YOUR GOAL =
Repeat the data exactly. Pictures stay out.

### GIVEN DATA

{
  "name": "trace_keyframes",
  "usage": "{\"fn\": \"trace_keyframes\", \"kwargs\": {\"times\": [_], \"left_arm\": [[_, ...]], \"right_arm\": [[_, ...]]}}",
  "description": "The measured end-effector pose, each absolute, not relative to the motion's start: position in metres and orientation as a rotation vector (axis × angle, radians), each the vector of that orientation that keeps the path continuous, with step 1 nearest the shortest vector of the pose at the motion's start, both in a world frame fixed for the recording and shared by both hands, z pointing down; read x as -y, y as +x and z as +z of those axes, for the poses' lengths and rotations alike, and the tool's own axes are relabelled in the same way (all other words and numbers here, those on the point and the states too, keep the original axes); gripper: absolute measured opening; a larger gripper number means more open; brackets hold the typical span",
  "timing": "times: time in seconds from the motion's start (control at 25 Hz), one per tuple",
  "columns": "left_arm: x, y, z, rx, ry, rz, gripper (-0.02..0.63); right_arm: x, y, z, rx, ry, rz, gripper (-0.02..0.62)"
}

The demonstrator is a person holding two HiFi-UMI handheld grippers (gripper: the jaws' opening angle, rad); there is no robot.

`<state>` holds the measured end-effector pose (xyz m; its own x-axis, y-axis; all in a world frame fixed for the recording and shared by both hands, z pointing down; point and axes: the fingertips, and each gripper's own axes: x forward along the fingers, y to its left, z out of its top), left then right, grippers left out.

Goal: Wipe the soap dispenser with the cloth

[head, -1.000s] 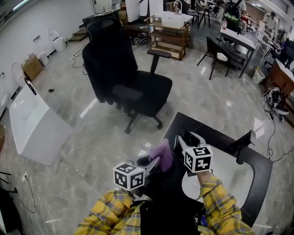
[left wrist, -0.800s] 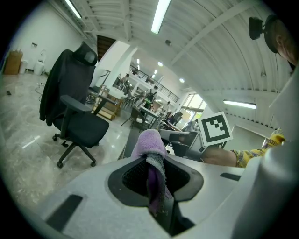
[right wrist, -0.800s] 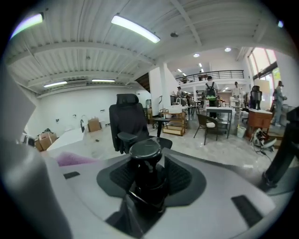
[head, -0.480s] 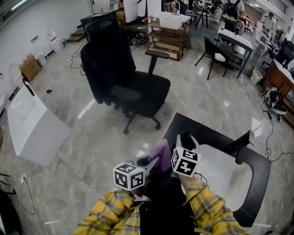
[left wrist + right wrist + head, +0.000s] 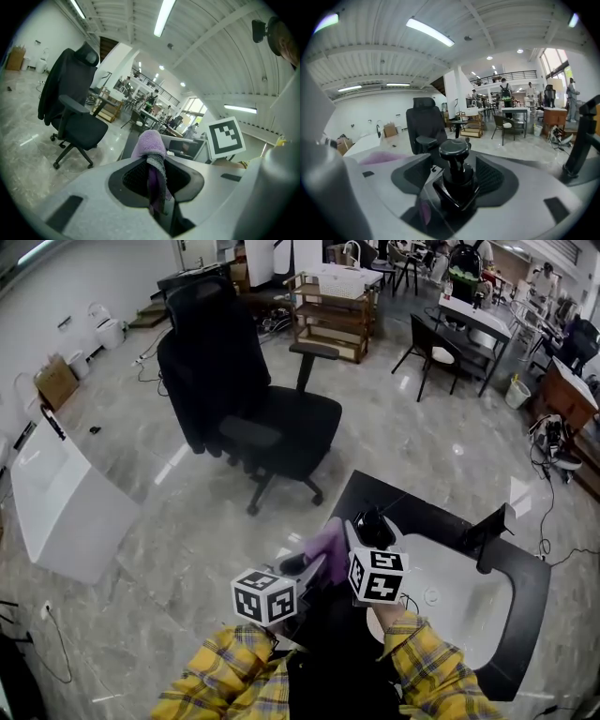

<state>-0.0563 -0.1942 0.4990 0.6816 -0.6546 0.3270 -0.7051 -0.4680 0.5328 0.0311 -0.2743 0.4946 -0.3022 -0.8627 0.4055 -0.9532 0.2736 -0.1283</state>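
- Stretches out well ahead of both pairs of jaws: glossy grey marble floor (image 5: 412, 427) of a big open workroom.
- Stands on it, well beyond the jaw tips: black office chair (image 5: 244, 409).
- Lies under the right jaws: black counter (image 5: 536, 582) with white basin (image 5: 464, 601).
- Opening, pads clear of the black soap dispenser (image 5: 454, 159) between them: right gripper (image 5: 452, 176).
- Clenched on the purple cloth (image 5: 150, 145), which bulges past the tips: left gripper (image 5: 154, 176).

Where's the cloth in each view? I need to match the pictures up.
Head view: cloth at low centre.
Left gripper view: centre, clamped in the left gripper.
Right gripper view: purple blur low at the left.
Shared landmark: the black chair.
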Motion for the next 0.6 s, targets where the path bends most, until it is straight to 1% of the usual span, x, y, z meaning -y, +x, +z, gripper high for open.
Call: {"fn": "trace_keyframes", "kwargs": {"times": [0.12,0.28,0.6], "left_arm": [[0.198,-0.053,0.494,1.037,2.247,0.071,0.064],[0.204,-0.042,0.483,1.027,2.294,0.041,0.064],[0.213,-0.008,0.485,0.964,2.325,0.043,0.064]], "right_arm": [[0.258,0.035,0.484,2.388,1.590,0.401,0.262],[0.234,0.052,0.471,2.436,1.605,0.239,0.262],[0.227,0.091,0.486,2.376,1.737,0.406,0.262]]}}
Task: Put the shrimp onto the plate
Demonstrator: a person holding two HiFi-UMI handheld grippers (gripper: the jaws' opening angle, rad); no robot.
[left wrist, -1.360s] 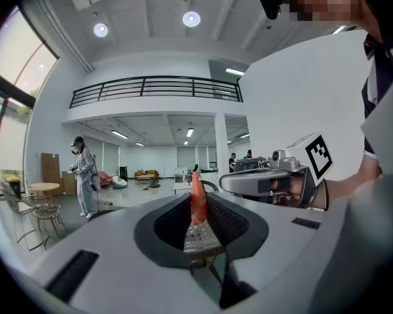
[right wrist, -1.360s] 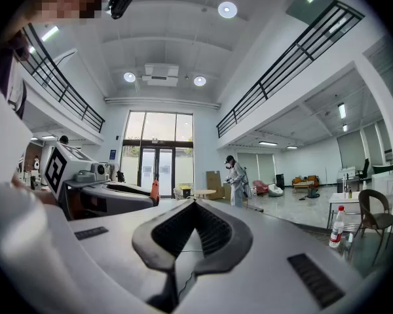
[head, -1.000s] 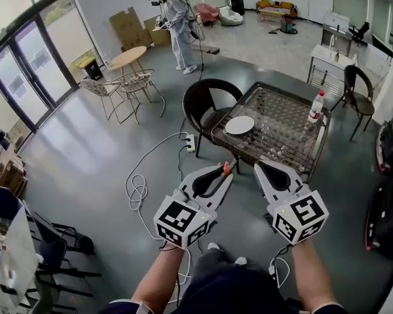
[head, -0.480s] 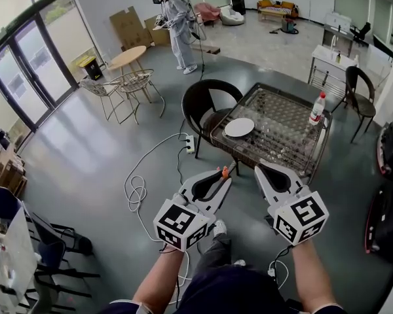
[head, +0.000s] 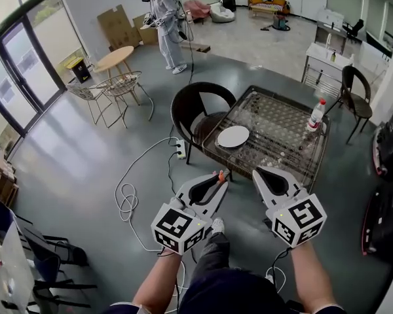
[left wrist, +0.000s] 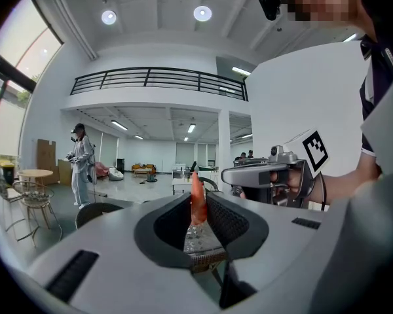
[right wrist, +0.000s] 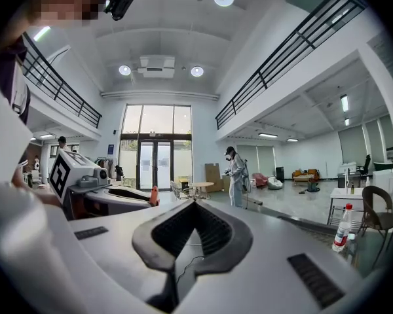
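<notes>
While both grippers hang over the floor, left gripper (head: 219,176) is clamped on the shrimp (left wrist: 196,195), orange tip poking past the jaws. Right gripper (head: 256,171) is closed w/ nothing in it. Cable (head: 128,198) loops on the floor to the left. Farther on, chair (head: 190,106) sits against the table (head: 295,129), plate (head: 233,136) just beside it, bottle (head: 314,114) at the right edge. Person (head: 160,18) way back.

From head height we look steeply down, left gripper (head: 217,177) and right gripper (head: 257,173) close at 12 o'clock, table (head: 285,133) beyond, each gripper camera sights low along its jaws, standing person (head: 158,12) at 11 o'clock, shared by all three views.
</notes>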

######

TASK RESPONSE =
{
  "name": "trace_keyframes",
  "usage": "{\"fn\": \"trace_keyframes\", \"kwargs\": {\"times\": [_], \"left_arm\": [[_, ...]], \"right_arm\": [[_, ...]]}}",
  "description": "The measured end-effector pose, each absolute, not relative to the motion's start: position in metres and orientation as a rotation vector (axis × angle, radians), each the vector of that orientation that keeps the path continuous, with step 1 nearest the shortest vector of the pose at the motion's start, both in a world frame fixed for the recording and shared by both hands, z pointing down; read x as -y, y as +x and z as +z of those axes, for the poses' lengths and rotations alike, and the tool's own axes are relabelled in the same way (all other words and numbers here, those on the point and the states too, keep the original axes); gripper: absolute measured opening; a larger gripper number means more open; brackets hold the typical span",
  "timing": "times: time in seconds from the motion's start (control at 25 Hz), one per tuple",
  "columns": "left_arm: x, y, z, rx, ry, rz, gripper (-0.02..0.63); right_arm: x, y, z, rx, ry, rz, gripper (-0.02..0.62)"
}

The demonstrator is a person holding two HiFi-UMI handheld grippers (gripper: the jaws' opening angle, rad); there is no robot.

`<state>` holds the measured end-effector pose (xyz m; its own x-axis, y-axis; all in a world frame fixed for the recording and shared by both hands, z pointing down; point and axes: the fingertips, and each gripper's own axes: x forward along the fingers, y to its left, z out of its top), left then right, grippers left out.

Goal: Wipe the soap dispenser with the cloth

[head, -1.000s] 
[left wrist, -0.800s] 
[right wrist, -0.800s] 
[head, -0.480s] 
[left wrist + right wrist + head, +0.000s] 

<state>-0.0563 -0.1942 0.4990 0.6816 -0.6546 0.3270 -0.7051 -0.4680 0.5328 0.0311 -0.2743 0.4946 -0.3022 -0.8627 0.4055 -0.9532 0.2736 -0.1283</state>
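- Stretches out well ahead of both pairs of jaws: glossy grey marble floor (image 5: 412, 427) of a big open workroom.
- Stands on it, well beyond the jaw tips: black office chair (image 5: 244, 409).
- Lies under the right jaws: black counter (image 5: 536, 582) with white basin (image 5: 464, 601).
- Opening, pads clear of the black soap dispenser (image 5: 454, 159) between them: right gripper (image 5: 452, 176).
- Clenched on the purple cloth (image 5: 150, 145), which bulges past the tips: left gripper (image 5: 154, 176).

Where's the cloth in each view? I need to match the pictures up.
Head view: cloth at low centre.
Left gripper view: centre, clamped in the left gripper.
Right gripper view: purple blur low at the left.
Shared landmark: the black chair.
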Motion for the next 0.6 s, targets where the path bends most, until it is straight to 1% of the usual span, x, y, z meaning -y, +x, +z, gripper high for open.
Call: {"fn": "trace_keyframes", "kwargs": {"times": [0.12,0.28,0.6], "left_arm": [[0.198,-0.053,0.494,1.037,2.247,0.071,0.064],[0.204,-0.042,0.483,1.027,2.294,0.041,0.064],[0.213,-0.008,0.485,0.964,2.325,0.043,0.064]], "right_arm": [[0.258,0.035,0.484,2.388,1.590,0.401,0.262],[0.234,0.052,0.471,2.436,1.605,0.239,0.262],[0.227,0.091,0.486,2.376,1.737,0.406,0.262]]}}
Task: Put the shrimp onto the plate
Demonstrator: a person holding two HiFi-UMI handheld grippers (gripper: the jaws' opening angle, rad); no robot.
[left wrist, -1.360s] 
[right wrist, -1.360s] 
[head, -1.000s] 
[head, -0.480s] 
[head, +0.000s] 
[left wrist, +0.000s] 
[right wrist, +0.000s] 
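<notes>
While both grippers hang over the floor, left gripper (head: 219,176) is clamped on the shrimp (left wrist: 196,195), orange tip poking past the jaws. Right gripper (head: 256,171) is closed w/ nothing in it. Cable (head: 128,198) loops on the floor to the left. Farther on, chair (head: 190,106) sits against the table (head: 295,129), plate (head: 233,136) just beside it, bottle (head: 314,114) at the right edge. Person (head: 160,18) way back.

From head height we look steeply down, left gripper (head: 217,177) and right gripper (head: 257,173) close at 12 o'clock, table (head: 285,133) beyond, each gripper camera sights low along its jaws, standing person (head: 158,12) at 11 o'clock, shared by all three views.
</notes>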

The answer is complete.